→ **Exercise description**
In the entries below, spot each line with the word "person" and copy it.

━━━━━━━━━━━━━━━━━━━━━━━━━━━━━━

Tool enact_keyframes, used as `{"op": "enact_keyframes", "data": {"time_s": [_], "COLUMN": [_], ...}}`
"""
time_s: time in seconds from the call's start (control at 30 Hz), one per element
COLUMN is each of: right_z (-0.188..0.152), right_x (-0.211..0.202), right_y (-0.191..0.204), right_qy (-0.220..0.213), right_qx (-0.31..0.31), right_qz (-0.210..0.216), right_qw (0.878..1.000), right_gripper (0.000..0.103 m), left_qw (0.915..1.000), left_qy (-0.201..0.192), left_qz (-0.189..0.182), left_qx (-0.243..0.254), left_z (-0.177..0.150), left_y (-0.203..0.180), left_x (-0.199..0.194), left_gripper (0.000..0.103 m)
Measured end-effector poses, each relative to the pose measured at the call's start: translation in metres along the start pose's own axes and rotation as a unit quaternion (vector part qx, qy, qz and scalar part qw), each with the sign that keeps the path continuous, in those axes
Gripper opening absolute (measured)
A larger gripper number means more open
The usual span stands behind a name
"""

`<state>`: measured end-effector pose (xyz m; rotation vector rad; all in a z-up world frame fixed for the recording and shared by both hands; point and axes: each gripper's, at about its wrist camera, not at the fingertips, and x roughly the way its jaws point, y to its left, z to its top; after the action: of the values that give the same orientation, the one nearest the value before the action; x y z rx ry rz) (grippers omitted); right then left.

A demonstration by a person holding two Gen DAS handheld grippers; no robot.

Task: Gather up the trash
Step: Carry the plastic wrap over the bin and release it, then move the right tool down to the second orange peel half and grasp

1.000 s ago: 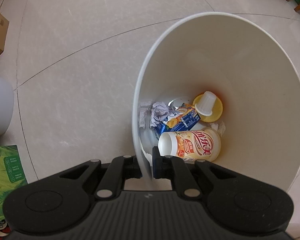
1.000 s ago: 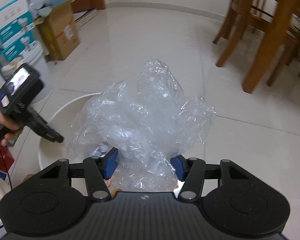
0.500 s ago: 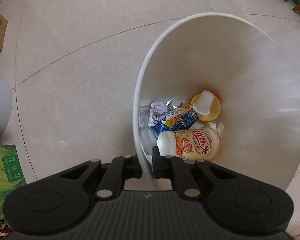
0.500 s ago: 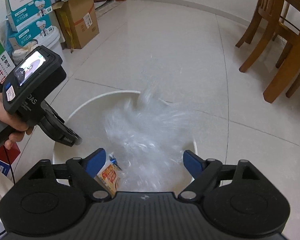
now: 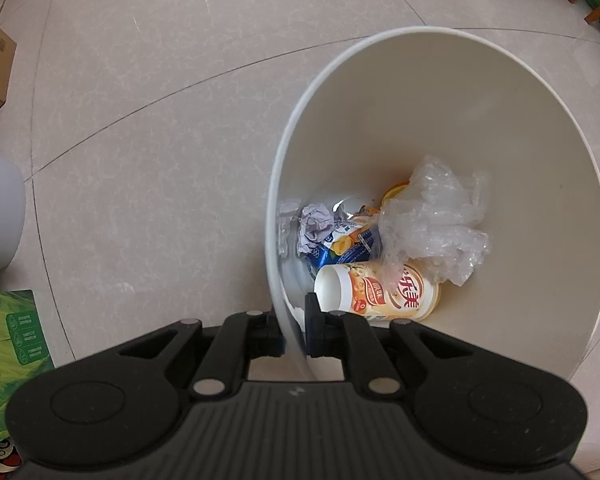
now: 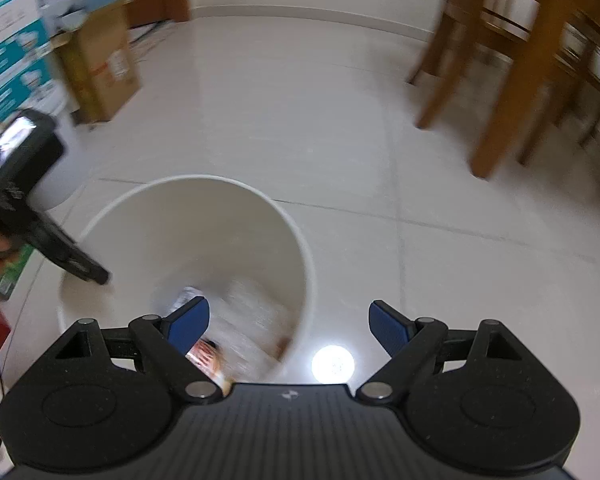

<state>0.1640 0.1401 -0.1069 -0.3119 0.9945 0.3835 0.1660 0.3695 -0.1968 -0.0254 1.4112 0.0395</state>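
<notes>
Trash bin [image 5: 440,92] is steadied by the left gripper [image 5: 293,326], fingers pinching its rim. Crumpled plastic wrap [image 5: 434,220] lies inside, ahead of them. Right gripper [image 6: 288,320] fingers are spread, empty, above the opening.

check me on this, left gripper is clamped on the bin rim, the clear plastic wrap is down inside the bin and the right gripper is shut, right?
Not quite: the right gripper is open, jaws spread wide and empty, as the right wrist view shows.
</notes>
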Motion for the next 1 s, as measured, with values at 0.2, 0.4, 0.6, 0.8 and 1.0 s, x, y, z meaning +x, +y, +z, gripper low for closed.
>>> {"op": "enact_keyframes", "data": {"time_s": [0.2, 0.4, 0.6, 0.8, 1.0], "right_z": [-0.044, -0.103, -0.154, -0.189, -0.222], "right_x": [-0.010, 0.006, 0.052, 0.114, 0.169], "right_y": [-0.048, -0.098, -0.121, -0.106, -0.095], "right_qy": [0.002, 0.019, 0.057, 0.103, 0.135], "right_qx": [0.074, 0.176, 0.218, 0.189, 0.181], "right_qz": [-0.058, -0.103, -0.131, -0.129, -0.157], "right_qw": [0.996, 0.979, 0.965, 0.968, 0.961], "right_gripper": [0.090, 0.090, 0.090, 0.090, 0.090], "left_qw": [1.0000, 1.0000, 1.0000, 0.9999, 0.9999], "left_qy": [0.001, 0.001, 0.003, 0.001, 0.004], "left_qz": [0.005, 0.007, 0.008, 0.009, 0.009], "left_qx": [0.001, 0.002, 0.004, 0.005, 0.011], "left_z": [0.001, 0.000, 0.000, -0.001, -0.002], "left_y": [-0.002, -0.003, -0.004, -0.004, -0.005], "left_x": [0.000, -0.001, 0.000, 0.000, 0.000], "left_gripper": [0.007, 0.007, 0.007, 0.008, 0.008]}}
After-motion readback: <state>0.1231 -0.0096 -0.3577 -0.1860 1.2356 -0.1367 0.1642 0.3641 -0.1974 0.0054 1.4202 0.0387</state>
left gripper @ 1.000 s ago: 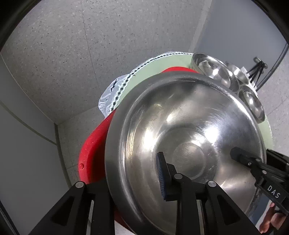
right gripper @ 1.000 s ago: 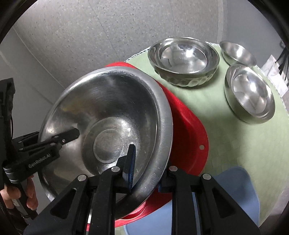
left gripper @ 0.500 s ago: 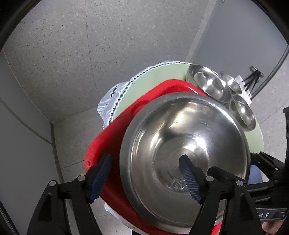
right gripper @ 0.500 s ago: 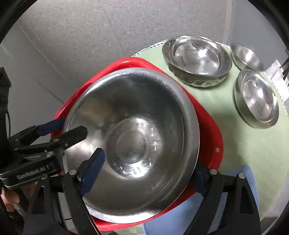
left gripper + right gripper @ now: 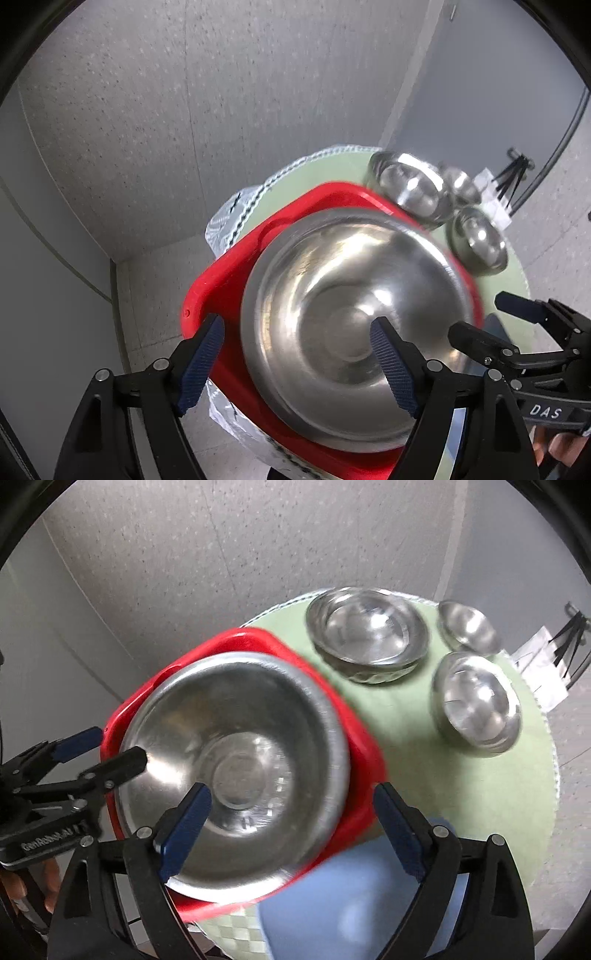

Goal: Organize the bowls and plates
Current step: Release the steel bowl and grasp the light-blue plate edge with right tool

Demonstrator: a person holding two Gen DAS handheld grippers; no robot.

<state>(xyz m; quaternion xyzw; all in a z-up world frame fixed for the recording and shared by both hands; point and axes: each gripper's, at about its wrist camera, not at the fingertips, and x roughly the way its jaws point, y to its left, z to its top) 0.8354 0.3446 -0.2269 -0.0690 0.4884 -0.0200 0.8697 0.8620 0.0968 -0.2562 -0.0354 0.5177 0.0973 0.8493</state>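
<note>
1. My left gripper (image 5: 295, 363) stands wide apart, its jaws having just been opening. The left pad sits over the red tray's edge and the right pad over the big bowl's inside, but neither presses on anything; it holds nothing.
2. My right gripper (image 5: 291, 829) is likewise spread wide, jaws just opened, empty. Its left pad hangs over the bowl's bottom, its right pad past the tray's corner.
3. The big bowl (image 5: 236, 768) rests inside the red tray (image 5: 365, 753), centre of both views, on the green table (image 5: 480, 794).
4. In the right view, upper right, three smaller steel bowls stand on the table: a wide bowl (image 5: 369, 635), a small bowl (image 5: 469, 627) and a mid bowl (image 5: 476, 705), all apart from the tray.
5. A blue thing (image 5: 351, 904) lies at the lower edge, blurred; I cannot tell what it is.
6. Each gripper shows at the other view's edge, with fingers (image 5: 14, 886) on the handle.
</note>
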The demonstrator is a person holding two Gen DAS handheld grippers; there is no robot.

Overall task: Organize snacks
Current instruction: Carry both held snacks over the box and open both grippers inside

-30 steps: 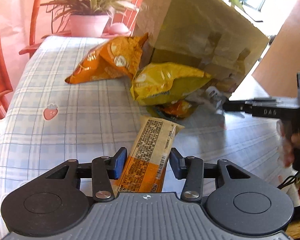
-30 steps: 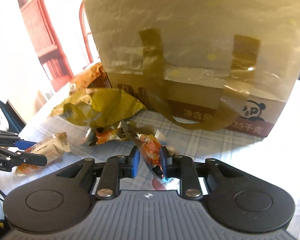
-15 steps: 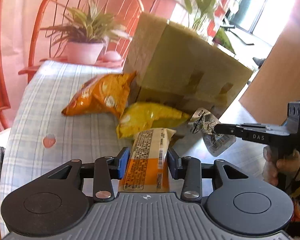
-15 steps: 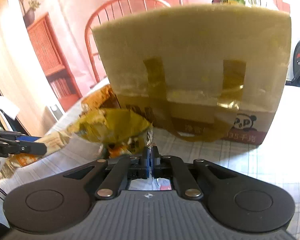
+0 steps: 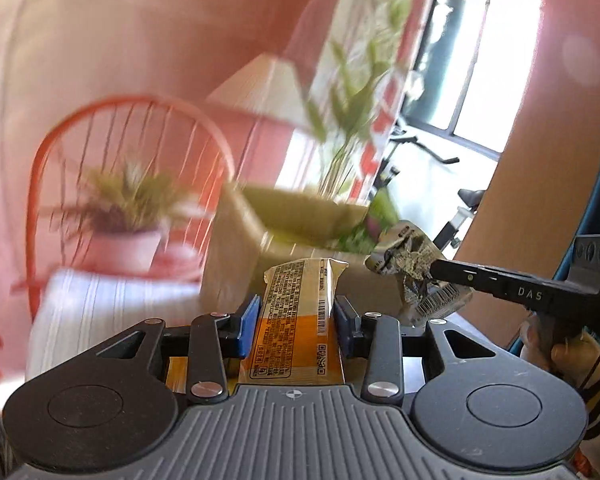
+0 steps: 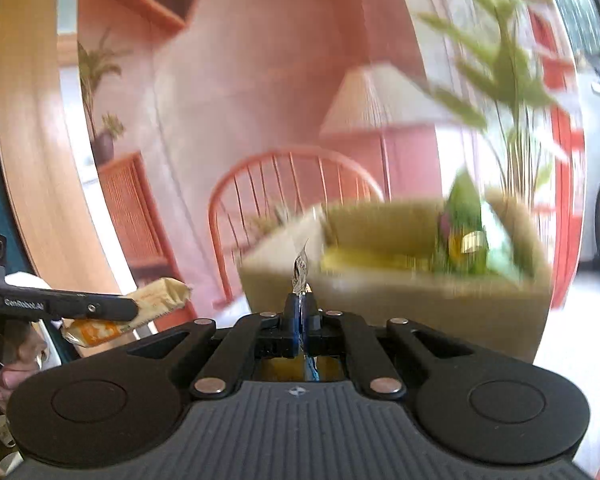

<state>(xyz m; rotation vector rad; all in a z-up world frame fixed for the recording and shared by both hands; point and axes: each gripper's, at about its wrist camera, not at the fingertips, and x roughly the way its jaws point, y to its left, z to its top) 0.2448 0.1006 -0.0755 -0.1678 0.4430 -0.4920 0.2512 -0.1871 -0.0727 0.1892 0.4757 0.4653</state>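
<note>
Snacks in both tongs, both lifted clear of the table. My left gripper [image 5: 295, 322] is clamped on a long orange-and-cream foil snack bar [image 5: 296, 328], blue pads [image 5: 247, 326] pressing its sides. My right gripper [image 6: 300, 314] is pinched fully closed on the thin edge of a crinkled silver foil snack packet [image 5: 414, 270]. Tan open-topped paper bag [image 6: 400, 292] just ahead, blurred, green packets inside. Red spindle-back chair [image 6: 296, 184] behind it
</note>
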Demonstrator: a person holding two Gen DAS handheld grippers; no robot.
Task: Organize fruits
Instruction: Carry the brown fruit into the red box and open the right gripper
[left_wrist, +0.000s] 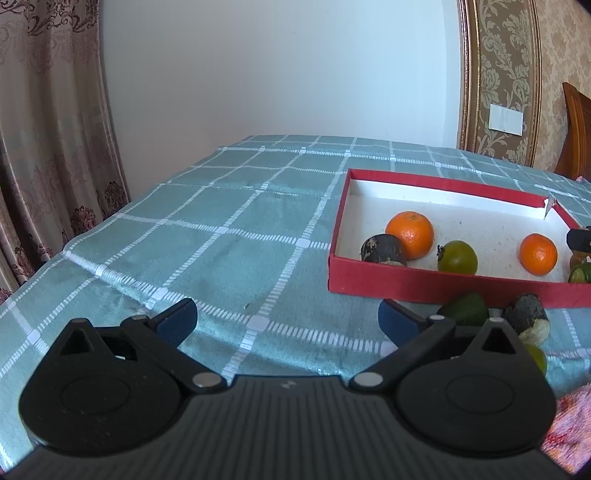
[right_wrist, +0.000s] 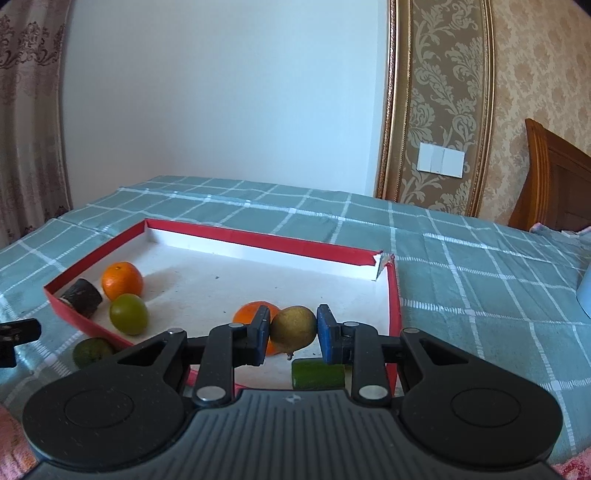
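No readable text, label, brand or number shows in either view; only a small embossed mark, too small to read, sits on each gripper's body.

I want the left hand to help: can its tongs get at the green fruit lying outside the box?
Probably yes. The left tongs are open and empty, and the green fruit lies on the cloth just beyond the right finger, in front of the box wall, with nothing between.

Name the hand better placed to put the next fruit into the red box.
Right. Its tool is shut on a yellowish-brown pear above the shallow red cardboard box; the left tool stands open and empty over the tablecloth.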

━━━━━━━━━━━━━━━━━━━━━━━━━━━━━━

→ **Result of this task**
A demonstration by a person holding two Gen DAS handheld grippers; no robot.
Demonstrator: a person holding two Gen DAS handheld grippers; no robot.
The demonstrator is a person holding two Gen DAS handheld grippers; there is no robot.
Demonstrator: a person holding two Gen DAS handheld grippers; no robot.

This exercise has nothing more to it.